Set the data down once more, exactly as it is written.

Segment Start: Provided material

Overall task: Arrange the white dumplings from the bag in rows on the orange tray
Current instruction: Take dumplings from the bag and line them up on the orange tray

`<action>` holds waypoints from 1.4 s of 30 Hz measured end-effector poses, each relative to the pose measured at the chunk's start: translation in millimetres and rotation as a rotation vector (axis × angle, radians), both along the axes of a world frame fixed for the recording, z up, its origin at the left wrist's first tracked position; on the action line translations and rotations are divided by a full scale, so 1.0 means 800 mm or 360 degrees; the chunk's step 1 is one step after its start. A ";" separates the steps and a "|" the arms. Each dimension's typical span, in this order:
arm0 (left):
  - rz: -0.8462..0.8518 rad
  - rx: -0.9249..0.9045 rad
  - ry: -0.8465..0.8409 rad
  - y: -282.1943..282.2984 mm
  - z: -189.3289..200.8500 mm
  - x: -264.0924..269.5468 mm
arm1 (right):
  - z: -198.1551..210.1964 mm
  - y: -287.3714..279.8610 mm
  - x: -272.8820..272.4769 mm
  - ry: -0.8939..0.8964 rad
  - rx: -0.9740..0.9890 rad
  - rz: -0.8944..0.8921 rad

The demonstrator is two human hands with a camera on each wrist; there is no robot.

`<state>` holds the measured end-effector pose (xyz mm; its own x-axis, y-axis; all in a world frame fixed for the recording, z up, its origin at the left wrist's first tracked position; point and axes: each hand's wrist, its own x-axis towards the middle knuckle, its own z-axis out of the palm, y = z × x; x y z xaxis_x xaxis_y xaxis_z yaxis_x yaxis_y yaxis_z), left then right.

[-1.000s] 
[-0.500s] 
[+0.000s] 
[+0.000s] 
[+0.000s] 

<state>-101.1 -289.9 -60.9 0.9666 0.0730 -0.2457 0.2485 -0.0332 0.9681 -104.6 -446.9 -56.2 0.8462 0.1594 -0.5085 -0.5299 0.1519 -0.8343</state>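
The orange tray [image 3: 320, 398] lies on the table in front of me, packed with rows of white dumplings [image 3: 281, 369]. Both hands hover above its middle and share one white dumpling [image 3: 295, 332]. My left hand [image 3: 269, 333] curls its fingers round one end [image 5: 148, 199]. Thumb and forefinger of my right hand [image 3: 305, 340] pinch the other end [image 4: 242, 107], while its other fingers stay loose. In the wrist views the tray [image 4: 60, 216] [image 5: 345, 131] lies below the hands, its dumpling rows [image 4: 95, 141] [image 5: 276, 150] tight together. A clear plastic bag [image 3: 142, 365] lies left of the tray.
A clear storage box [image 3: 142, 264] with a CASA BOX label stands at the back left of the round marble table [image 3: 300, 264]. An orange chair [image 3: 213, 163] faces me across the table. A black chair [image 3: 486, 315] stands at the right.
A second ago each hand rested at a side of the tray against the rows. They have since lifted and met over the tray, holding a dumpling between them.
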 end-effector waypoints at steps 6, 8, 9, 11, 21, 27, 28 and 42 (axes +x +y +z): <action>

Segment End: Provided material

■ Solved exercise
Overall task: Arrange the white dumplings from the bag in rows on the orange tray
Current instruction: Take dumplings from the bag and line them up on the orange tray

`<action>` holds waypoints from 1.4 s of 30 Hz measured end-effector poses, each relative to the pose measured at the chunk's start: translation in millimetres and rotation as a rotation vector (axis × angle, radians), both along the axes of a world frame fixed for the recording, z up, its origin at the left wrist's first tracked position; on the action line translations and rotations are divided by a full scale, so 1.0 means 800 mm or 360 degrees; the chunk's step 1 is one step after its start. A ";" separates the steps and a "|" the arms. Each dimension's typical span, in this order:
arm0 (left):
  - rz: -0.8462..0.8518 rad
  - rx: -0.9249..0.9045 rad
  - ry: -0.8465..0.8409 rad
  - y: -282.1943..282.2984 mm
  - z: -189.3289..200.8500 mm
  - x: -264.0924..269.5468 mm
arm1 (right):
  - z: -198.1551..210.1964 mm
  - y: -287.3714..279.8610 mm
  - x: -272.8820..272.4769 mm
  - ry: -0.8939..0.8964 rad
  - rx: -0.9740..0.9890 rad
  - rz: -0.8944..0.8921 rad

The demonstrator is two human hands with a camera on each wrist; there is no robot.

`<state>` holds the measured end-effector pose (xyz mm; its own x-axis, y-axis; all in a world frame fixed for the recording, z up, its origin at the left wrist's first tracked position; point and axes: each hand's wrist, its own x-axis towards the middle knuckle, its own z-axis out of the palm, y = z × x; x y z xaxis_x xaxis_y xaxis_z yaxis_x yaxis_y yaxis_z), left then right.

[-1.000s] 
[-0.500s] 
[+0.000s] 
[+0.000s] 
[+0.000s] 

<state>-101.1 -289.9 -60.9 0.9666 0.0730 -0.2457 0.2485 -0.0332 0.9681 -104.6 -446.9 -56.2 0.8462 0.1594 -0.5085 -0.5299 0.1519 -0.8343</state>
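The orange tray [image 3: 320, 398] lies on the table in front of me, packed with rows of white dumplings [image 3: 281, 369]. Both hands hover above its middle and share one white dumpling [image 3: 295, 332]. My left hand [image 3: 269, 333] curls its fingers round one end [image 5: 148, 199]. Thumb and forefinger of my right hand [image 3: 305, 340] pinch the other end [image 4: 242, 107], while its other fingers stay loose. In the wrist views the tray [image 4: 60, 216] [image 5: 345, 131] lies below the hands, its dumpling rows [image 4: 95, 141] [image 5: 276, 150] tight together. A clear plastic bag [image 3: 142, 365] lies left of the tray.
A clear storage box [image 3: 142, 264] with a CASA BOX label stands at the back left of the round marble table [image 3: 300, 264]. An orange chair [image 3: 213, 163] faces me across the table. A black chair [image 3: 486, 315] stands at the right.
A second ago each hand rested at a side of the tray against the rows. They have since lifted and met over the tray, holding a dumpling between them.
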 end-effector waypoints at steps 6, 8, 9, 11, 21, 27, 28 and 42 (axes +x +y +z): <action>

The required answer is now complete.